PROBLEM STATEMENT:
Only the lines from the one containing "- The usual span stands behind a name" through the final line of the material below should be output, exactly as they stand.

========

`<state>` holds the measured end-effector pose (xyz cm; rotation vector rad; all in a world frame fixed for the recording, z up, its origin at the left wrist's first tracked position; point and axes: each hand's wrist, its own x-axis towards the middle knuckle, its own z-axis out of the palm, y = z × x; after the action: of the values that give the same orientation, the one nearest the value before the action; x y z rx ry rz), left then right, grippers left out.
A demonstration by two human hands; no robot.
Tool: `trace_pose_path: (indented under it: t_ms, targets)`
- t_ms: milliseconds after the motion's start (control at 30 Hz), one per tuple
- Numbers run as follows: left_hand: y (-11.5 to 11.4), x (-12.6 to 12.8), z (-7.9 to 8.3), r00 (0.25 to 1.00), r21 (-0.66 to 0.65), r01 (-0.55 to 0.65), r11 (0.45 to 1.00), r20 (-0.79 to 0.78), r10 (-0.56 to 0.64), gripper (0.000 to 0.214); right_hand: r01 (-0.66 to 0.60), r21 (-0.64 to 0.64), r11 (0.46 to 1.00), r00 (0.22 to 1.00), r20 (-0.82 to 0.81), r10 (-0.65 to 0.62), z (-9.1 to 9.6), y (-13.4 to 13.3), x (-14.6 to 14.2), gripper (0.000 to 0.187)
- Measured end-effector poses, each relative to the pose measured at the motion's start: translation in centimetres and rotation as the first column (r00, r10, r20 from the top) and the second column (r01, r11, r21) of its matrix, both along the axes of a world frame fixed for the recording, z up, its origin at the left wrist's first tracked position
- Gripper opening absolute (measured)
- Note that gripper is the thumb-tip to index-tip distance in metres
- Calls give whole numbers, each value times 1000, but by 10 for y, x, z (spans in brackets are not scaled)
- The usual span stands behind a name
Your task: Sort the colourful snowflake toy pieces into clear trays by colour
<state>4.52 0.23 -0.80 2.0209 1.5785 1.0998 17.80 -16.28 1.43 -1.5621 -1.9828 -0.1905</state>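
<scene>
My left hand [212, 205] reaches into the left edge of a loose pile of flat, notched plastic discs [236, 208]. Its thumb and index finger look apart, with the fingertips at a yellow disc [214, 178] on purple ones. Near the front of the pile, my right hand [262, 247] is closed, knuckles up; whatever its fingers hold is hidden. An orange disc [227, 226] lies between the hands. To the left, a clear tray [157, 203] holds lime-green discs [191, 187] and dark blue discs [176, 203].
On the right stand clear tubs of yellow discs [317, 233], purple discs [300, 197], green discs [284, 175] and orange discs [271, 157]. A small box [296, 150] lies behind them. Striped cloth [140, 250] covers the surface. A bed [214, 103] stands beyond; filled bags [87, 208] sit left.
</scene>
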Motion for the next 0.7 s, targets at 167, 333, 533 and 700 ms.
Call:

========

OUTPUT FOR THIS EXERCISE:
- The usual span stands behind a name
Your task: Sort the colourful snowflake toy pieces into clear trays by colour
<state>4.52 0.23 -0.80 2.0209 1.5785 1.0998 17.80 -16.28 1.43 -1.5621 -1.9828 -0.1905</state>
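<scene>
My left hand [212, 205] reaches into the left edge of a loose pile of flat, notched plastic discs [236, 208]. Its thumb and index finger look apart, with the fingertips at a yellow disc [214, 178] on purple ones. Near the front of the pile, my right hand [262, 247] is closed, knuckles up; whatever its fingers hold is hidden. An orange disc [227, 226] lies between the hands. To the left, a clear tray [157, 203] holds lime-green discs [191, 187] and dark blue discs [176, 203].
On the right stand clear tubs of yellow discs [317, 233], purple discs [300, 197], green discs [284, 175] and orange discs [271, 157]. A small box [296, 150] lies behind them. Striped cloth [140, 250] covers the surface. A bed [214, 103] stands beyond; filled bags [87, 208] sit left.
</scene>
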Motion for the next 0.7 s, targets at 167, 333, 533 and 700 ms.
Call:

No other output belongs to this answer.